Falk Harnack was married to German actress Käthe Braun
, who was often in his films. He died on 03-09-1991 after a long illness, in Berlin. Kathe Braun died age 80, on 09-09-1994 in Berlin.
Roeder, the son of a Landgericht director from Kiel, served in World War I in the 83rd Field Artillery as a leutnant. He was later awarded an Iron Cross (2nd Class) for having been gassed. Following the war, Roeder joined the Freikorps
and later went to university to pursue a law degree.
He became a judge in 1934 and soon after, was made a military judge in the legal services of the Luftwaffe in April 1935. Roeder was the original investigating Nazi attorney in the Red Orchestra case and he later became the prosecuting attorney.
Roeder was known to Hitler and Hermann Goering as one of the hardest and most loyal military judges; prisoners nicknamed him “Hitler’s blood judge”, a name also given to Roland Freisler.
On 15-09-1945, former Prussian Culture Minister Adolf Grimme,
a friend of the executed Adam Kuckhoff
and himself a former member of the Red Orchestra, filed a complaint against Roeder for perversion of justice in his role as investigating attorney and prosecutor of the case. A few months later, the U.S. Army began investigating the case of Mildred Harnack,
an American citizen and wife of one of the Red Orchestra’s leading members. She had met and married Arvid Harnack
in Wisconsin, then followed him back to Germany in 1929. They were both arrested in connection with the Red Orchestra and accused by the Nazis of being spies for the Soviet Union.
The U.S. Army War Crimes Group began investigating Mildred Harnack’s case for denial of due process in February 1946. Though her arrest had been kept secret and she had been denied the right to hear or confront her accusers and the U.S. Army determined that she and her husband had been tortured, in November 1946, the War Crimes Group determined her case had been properly handled. On 15-01-1947, with the cold war in full swing and Mildred Harnack’s CIC file stamped “SECRET” (see photo), the case was closed with the note that it “should not have been referred for investigation” and ordering the office to halt its investigation.
In 1951, the case being pursued in the German legal system was similarly halted by the state’s attorney in Lüneburg for lack of reasonable suspicion. The final report came to the conclusion that the trials before the Reich court martial were not objectionable and the accused were rightly sentenced to death, since in every age treason has been treated as the “most ignominious crime” and the participants in the July 20, 1944 plot to assassinate Hitler were driven in broad measure by treason and espionage. During the early 1950s Roeder unabashedly continued his public attacks on, and defamation of, the surviving members of the ‘Rote Kapelle’. He cited the cost of their ‘treason’ in terms of German military losses while glossing over the millions of deaths caused by the Nazi regime he himself was still defending.
Adolf Grimme, Günther Weisenborn, and particularly Greta Kuckhoff, tried to file a lawsuit against Roeder for “crimes against humanity” for having used torture, but the case was delayed by the state’s attorney in Lüneburg until the end of the 1960s, at which point it was closed and dropped.

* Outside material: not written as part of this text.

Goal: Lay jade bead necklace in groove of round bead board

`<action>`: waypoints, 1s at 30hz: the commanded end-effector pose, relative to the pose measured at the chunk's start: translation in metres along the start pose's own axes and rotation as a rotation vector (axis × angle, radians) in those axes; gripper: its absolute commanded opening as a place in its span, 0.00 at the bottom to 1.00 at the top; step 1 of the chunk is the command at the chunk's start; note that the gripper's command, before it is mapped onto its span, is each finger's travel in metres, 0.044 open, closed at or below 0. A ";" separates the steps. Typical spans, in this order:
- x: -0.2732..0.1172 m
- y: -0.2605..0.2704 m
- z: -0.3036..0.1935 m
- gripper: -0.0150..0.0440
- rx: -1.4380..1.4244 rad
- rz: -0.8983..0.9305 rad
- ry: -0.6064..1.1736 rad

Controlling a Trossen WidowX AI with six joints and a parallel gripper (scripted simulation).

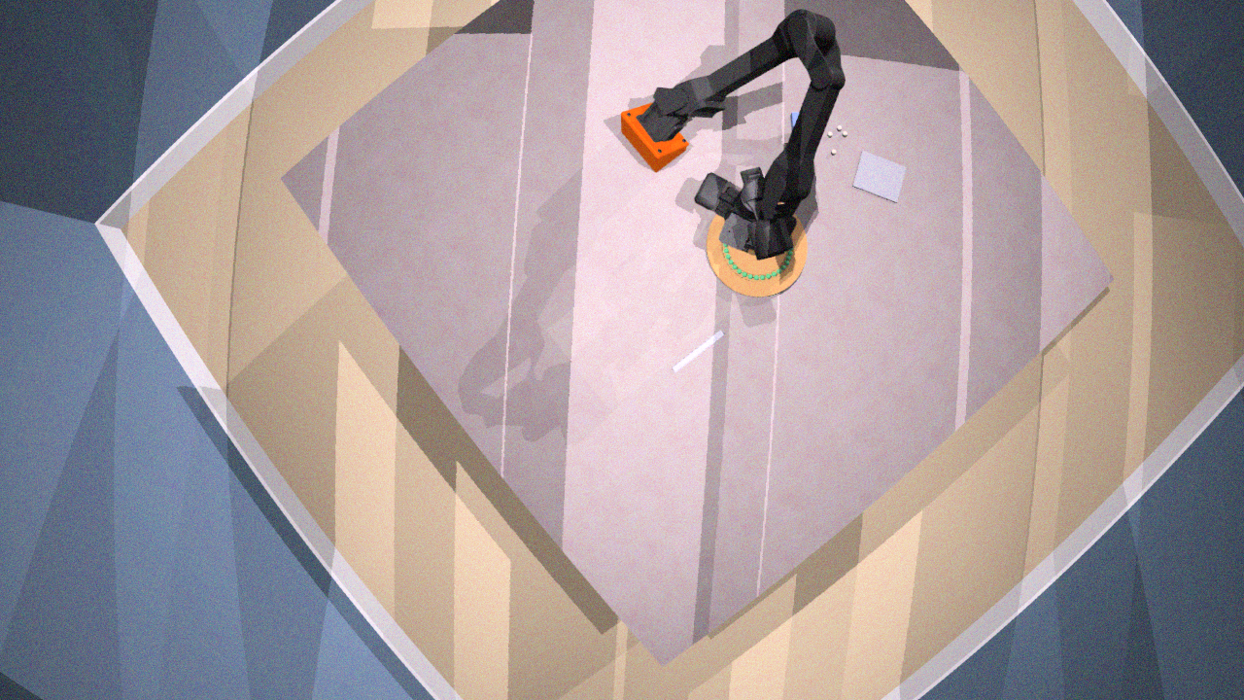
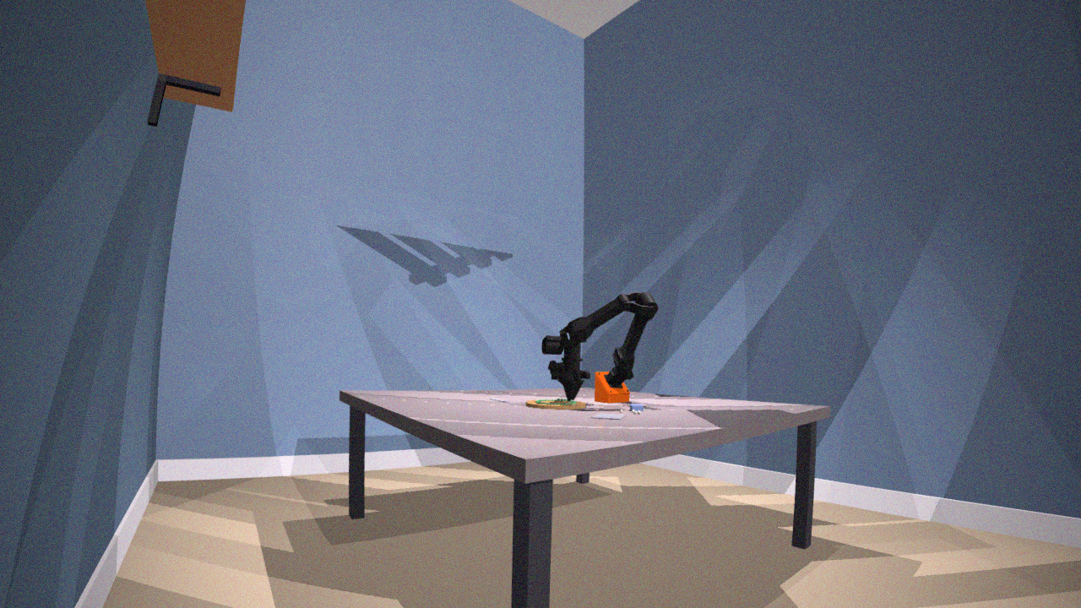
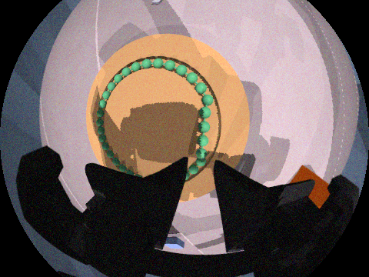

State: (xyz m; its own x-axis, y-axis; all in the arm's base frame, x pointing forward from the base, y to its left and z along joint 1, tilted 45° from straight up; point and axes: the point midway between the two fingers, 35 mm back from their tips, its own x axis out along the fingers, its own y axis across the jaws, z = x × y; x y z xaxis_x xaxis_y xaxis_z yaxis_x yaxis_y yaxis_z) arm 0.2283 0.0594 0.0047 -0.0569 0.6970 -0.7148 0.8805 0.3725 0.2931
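Note:
The round orange-tan bead board (image 1: pixel 756 289) (image 2: pixel 555 407) (image 3: pixel 231 96) lies on the table. The jade bead necklace (image 1: pixel 758 277) (image 3: pixel 157 63) lies on it as a ring of green beads. In the wrist view its top and left beads follow the dark groove closely; its right-hand beads sit inside the groove line, which shows bare outside them. My gripper (image 2: pixel 571 397) (image 3: pixel 201 163) points down low over the board's edge nearest the arm. Its fingers stand a little apart, open, with a few beads seen beyond the gap. The necklace's near part is hidden behind the left finger.
The orange arm base (image 1: pixel 656 155) (image 2: pixel 612 389) stands on the table. A pale square plate (image 1: pixel 879 176), several small white balls including one ball (image 1: pixel 833 151), and a blue object (image 1: pixel 794 120) (image 3: pixel 174 242) lie beside the arm. A white bar (image 1: pixel 698 350) lies beyond the board.

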 end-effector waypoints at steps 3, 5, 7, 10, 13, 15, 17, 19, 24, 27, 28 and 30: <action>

No case was never brought against Roeder to determine if his method of using torture to obtain information or the sentences he pursued in court constituted crimes.
Death and burial ground of Roeder, Manfred.

After the war, Roeder was a visible and active member of the CDU, serving in a number of capacities, including deputy mayor in his community, Glashütten, in Taunus.
Manfred Roeder died 18-10-1971, age 71 in Glashütten and is buried on the local cemetery.